TASK DETAILS: Whenever a line contains the string "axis", copy it out of the entries.

THE DATA Start Marker

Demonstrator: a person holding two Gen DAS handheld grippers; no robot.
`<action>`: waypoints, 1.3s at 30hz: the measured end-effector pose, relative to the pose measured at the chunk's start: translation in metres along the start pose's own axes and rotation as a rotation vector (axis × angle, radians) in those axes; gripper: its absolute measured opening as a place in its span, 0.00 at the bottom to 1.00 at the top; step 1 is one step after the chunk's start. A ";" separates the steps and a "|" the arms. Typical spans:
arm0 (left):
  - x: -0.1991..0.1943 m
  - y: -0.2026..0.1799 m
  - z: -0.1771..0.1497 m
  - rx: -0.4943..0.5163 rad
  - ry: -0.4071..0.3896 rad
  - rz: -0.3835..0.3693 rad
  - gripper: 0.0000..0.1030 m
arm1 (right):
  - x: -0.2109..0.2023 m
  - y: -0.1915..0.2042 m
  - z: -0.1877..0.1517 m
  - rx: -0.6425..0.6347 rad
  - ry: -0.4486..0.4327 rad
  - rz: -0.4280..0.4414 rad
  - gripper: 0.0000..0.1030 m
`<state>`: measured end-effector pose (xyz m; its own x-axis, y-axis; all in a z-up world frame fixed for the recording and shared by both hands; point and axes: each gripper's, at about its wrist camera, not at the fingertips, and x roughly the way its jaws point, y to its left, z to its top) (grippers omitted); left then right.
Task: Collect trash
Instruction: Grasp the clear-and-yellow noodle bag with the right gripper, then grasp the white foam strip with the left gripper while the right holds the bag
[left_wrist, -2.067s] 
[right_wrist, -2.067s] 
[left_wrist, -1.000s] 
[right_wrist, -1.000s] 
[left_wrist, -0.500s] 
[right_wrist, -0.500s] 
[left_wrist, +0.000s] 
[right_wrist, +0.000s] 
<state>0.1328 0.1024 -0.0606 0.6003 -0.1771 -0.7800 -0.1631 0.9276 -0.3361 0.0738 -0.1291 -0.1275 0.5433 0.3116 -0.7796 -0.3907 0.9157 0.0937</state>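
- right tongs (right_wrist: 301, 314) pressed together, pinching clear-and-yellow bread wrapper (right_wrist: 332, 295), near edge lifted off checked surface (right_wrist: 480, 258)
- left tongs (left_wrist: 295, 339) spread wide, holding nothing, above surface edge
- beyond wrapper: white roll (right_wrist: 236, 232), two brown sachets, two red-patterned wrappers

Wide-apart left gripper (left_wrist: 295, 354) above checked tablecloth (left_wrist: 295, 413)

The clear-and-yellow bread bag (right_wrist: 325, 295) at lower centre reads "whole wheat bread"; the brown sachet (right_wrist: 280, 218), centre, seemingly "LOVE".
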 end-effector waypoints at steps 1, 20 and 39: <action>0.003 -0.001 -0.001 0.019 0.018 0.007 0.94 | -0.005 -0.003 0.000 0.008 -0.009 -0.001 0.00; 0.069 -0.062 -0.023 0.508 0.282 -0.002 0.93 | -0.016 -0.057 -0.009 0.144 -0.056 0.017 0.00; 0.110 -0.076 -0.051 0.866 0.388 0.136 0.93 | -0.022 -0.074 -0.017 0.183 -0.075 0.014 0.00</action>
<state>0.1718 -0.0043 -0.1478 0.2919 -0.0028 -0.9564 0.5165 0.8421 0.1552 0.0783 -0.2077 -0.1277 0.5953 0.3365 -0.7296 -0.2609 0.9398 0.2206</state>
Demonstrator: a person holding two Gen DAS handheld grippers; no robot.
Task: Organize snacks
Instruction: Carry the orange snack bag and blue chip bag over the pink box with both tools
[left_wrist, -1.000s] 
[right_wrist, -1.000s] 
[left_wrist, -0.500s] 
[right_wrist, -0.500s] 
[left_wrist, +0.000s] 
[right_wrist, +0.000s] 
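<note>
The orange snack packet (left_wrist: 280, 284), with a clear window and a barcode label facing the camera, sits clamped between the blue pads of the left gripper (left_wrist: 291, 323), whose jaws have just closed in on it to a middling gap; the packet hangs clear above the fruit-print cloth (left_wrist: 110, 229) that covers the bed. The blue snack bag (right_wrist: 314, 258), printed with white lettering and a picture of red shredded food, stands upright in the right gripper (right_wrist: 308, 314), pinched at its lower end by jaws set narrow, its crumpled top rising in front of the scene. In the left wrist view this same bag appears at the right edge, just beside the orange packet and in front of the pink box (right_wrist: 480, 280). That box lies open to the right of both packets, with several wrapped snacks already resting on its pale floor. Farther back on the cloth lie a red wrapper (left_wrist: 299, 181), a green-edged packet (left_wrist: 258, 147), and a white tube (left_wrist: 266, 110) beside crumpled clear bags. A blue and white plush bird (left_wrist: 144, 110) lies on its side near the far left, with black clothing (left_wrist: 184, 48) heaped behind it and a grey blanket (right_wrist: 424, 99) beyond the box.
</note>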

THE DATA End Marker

TASK ANSWER:
`<action>`: waypoints, 1.3s at 30hz: the measured end-effector pose, relative to the pose measured at the chunk's start: translation in metres along the start pose's own axes and rotation as a rotation vector (axis × angle, radians) in those axes; gripper: its absolute measured opening as a place in its span, 0.00 at the bottom to 1.00 at the top; step 1 is one step after the chunk's start. A ";" separates the steps and a "|" the arms. Typical spans:
`<state>`: measured end-effector pose (xyz m; its own x-axis, y-axis; all in a z-up world frame fixed for the recording and shared by both hands; point and axes: each gripper's, at about its wrist camera, not at the fingertips, and x roughly the way its jaws point, y to its left, z to its top) (grippers omitted); left then right.

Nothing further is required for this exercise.